[Exercise instructions] Output only the lines below from the one containing "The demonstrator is" to the one containing "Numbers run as", exactly as written, both ends kept.

[Information]
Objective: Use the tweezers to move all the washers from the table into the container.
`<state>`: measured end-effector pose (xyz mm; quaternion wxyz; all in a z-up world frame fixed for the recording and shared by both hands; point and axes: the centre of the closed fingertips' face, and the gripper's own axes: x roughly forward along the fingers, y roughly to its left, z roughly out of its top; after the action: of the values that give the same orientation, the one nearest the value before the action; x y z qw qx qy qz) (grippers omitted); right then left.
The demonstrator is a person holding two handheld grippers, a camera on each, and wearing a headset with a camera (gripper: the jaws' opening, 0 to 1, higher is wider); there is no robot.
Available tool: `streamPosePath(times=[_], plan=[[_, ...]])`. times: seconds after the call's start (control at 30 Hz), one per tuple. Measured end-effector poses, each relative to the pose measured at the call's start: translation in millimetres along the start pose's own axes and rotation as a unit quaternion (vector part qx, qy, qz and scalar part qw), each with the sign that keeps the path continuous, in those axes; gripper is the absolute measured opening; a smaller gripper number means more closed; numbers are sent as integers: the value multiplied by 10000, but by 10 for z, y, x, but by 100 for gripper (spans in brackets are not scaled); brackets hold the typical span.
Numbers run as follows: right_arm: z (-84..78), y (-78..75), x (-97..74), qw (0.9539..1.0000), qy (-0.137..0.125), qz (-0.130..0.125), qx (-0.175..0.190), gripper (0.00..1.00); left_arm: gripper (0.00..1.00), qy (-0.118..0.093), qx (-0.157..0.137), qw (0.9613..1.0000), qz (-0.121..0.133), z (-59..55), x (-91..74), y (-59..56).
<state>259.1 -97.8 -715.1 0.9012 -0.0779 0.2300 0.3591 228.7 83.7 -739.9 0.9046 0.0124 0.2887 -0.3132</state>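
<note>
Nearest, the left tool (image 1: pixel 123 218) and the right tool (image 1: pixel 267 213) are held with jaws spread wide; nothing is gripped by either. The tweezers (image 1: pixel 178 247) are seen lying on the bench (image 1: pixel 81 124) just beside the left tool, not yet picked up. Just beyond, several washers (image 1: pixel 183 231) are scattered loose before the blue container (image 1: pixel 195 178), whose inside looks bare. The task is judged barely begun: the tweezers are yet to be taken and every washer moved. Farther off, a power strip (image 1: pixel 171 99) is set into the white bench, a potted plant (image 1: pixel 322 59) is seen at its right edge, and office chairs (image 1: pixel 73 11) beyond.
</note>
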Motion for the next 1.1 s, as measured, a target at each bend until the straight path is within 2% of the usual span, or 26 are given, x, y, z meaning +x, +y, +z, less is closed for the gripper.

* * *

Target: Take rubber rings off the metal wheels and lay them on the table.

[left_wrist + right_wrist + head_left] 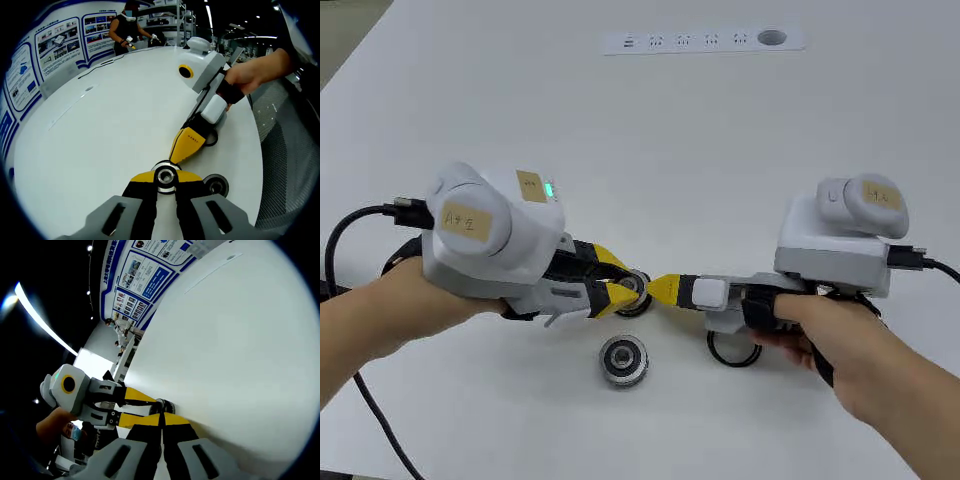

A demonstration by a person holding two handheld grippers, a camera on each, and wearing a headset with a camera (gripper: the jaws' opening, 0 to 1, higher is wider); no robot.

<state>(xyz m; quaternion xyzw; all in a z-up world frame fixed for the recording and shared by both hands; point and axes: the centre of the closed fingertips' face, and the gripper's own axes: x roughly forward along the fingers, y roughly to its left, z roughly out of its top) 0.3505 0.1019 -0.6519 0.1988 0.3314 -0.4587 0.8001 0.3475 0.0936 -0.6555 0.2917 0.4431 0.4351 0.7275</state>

[Reply]
The demonstrator is a person holding two handheld grippers, a camera on each, and wearing a headset with a camera (gripper: the jaws' opening, 0 to 1, higher is wider); there is no robot.
Available tool: `streamPosePath(times=[_], plan=[[_, ...]])`. times: seconds after the call's start (control at 30 Hz), one per tuple. Measured end-effector poses, each relative to the pose measured at the call's start: translation in millimetres along the start pose's own axes and rotation as a unit quaternion (vector part qx, qy, qz and scalar part qw), each with the sign that keeps the path continuous, in those axes; gripper is the absolute measured opening; a smaller gripper number means more closed; numbers are sent as integers: the value multiplied by 10000, but by 10 for z, y, x, but by 100 for gripper (spans in brackets are not scaled); brackets hold the typical span.
Numbers run as follows: right_arm: z (-84..78), y (-78..75), x (-97..74), qw (0.9539..1.0000), qy (-0.137..0.125), qz (-0.130..0.125), qx (-0.175..0.190), gripper (0.00..1.00); left_arm: gripper (0.00..1.00), qy (-0.118..0.093), qx (-0.157..0.137), qw (0.9613..1.0000), qz (-0.121..0.133), z (-59..55), x (-91..74), y (-59..56).

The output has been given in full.